Pokémon GO with augmented reality
Image Credit: The Pokémon Company
Unless… What if we consider expanding the concept of AR to incorporate anything that encourages interaction with the world around us? Then the sport does make an enormous stride right into a latest space using the technology: encouraging users to maneuver about and explore the “real world” and (hopefully) interact with it and other people, constructing on the teachings learned from Niantic’s Ingress game. That newly expanded understanding of AR embraces the thought of an “enhanced environment” that’s open to different experiences for every individual in their very own situation at any given time.
What concerning the Pokémon GO Plus?
Announced last summer, the Pokémon GO Plus is a bracelet companion device for the mobile application that permits users to make it easy to capture Pokémon and gain items at PokeStops without taking a look at their device’s screen.

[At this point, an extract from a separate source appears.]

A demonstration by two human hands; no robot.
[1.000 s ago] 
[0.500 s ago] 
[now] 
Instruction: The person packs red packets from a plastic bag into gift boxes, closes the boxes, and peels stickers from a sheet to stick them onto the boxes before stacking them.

The accessory doesn’t necessarily add anything to the augmented reality aspect of the sport, but it surely does make one necessary contribution: starting to explore the chances of AR without the screen. That contribution opens up the aforementioned idea of the “enhanced environment” much more, because it is not any longer completely depending on visual cues.
Pokémon GO Plus accessory
Image Credit: The Pokémon Company
So, Is GO or Isn’t It?
Yes, Pokémon GO definitely features a small amount of what we currently call “augmented reality” in its first-person Poké Ball throwing scenes. If we consider expanding the concept of AR to incorporate anything that supplements the truth around us, then the sport does make an enormous stride right into a latest space using the technology. Encouraging users to maneuver about and interact with each the “real world” and the virtual one and interact with others who may or will not be seeing each–that may be a type of Augmented Reality that would launch a public acceptance of the technology and one that would improve the lifetime of the user in an actual, tangible way.